Мы оба это прекрасно понимаем. Мое дело — проигрышное, потому что я не могу ничего вспомнить. Я — немощный. Меня толкают на боксерский ринг со связанными за спиной руками.

— Такого же мнения была бы и твоя мама, — продолжает убеждать он.

— Нет, не… — Я поднимаю палец. — Мама не захотела бы, чтобы я брал на себя то, чего не делал.

Отец резко опускает руки и смотрит на меня так, как смотрел, когда я был ребенком — ребенком, который натворил что-то такое, что вызывает у него сильное раздражение.

Выражение разочарования и мольбы на его лице медленно меняется на что-то более темное и холодное.

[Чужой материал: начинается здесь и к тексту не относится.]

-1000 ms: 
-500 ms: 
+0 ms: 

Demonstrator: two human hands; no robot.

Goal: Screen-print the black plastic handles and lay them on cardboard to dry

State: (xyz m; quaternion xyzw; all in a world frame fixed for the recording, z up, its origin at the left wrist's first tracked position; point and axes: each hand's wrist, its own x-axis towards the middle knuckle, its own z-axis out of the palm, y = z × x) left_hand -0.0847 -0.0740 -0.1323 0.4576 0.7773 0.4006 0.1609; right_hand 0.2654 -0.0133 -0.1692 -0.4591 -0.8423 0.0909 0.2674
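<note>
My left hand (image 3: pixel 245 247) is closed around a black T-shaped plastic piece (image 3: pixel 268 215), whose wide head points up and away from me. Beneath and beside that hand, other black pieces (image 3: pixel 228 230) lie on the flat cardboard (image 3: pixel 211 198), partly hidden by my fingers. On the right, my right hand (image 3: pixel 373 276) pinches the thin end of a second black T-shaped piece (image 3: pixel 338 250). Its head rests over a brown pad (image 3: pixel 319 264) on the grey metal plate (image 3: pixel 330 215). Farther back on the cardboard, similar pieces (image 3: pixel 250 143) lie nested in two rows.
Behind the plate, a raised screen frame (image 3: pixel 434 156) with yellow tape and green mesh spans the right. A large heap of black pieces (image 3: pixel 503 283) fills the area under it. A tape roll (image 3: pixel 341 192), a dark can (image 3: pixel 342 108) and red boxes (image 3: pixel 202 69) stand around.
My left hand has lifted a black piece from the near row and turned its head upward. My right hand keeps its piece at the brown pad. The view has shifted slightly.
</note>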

Что-то навязчивое и очень-очень грустное.

— Откуда ты знаешь, что не делал? — шепчет он. — Откуда ты знаешь?

86

Прокурор штата Маргарет Олсон стоит перед присяжными и застегивает пиджак своего мягкого серого костюма. Все стулья в зале суда заняты. Сидящие на них люди молчат в напряженном ожидании. Уже вторая половина дня. Первая половина ушла на выбор присяжных. Времени сегодня остается только на вступительную речь обвинения.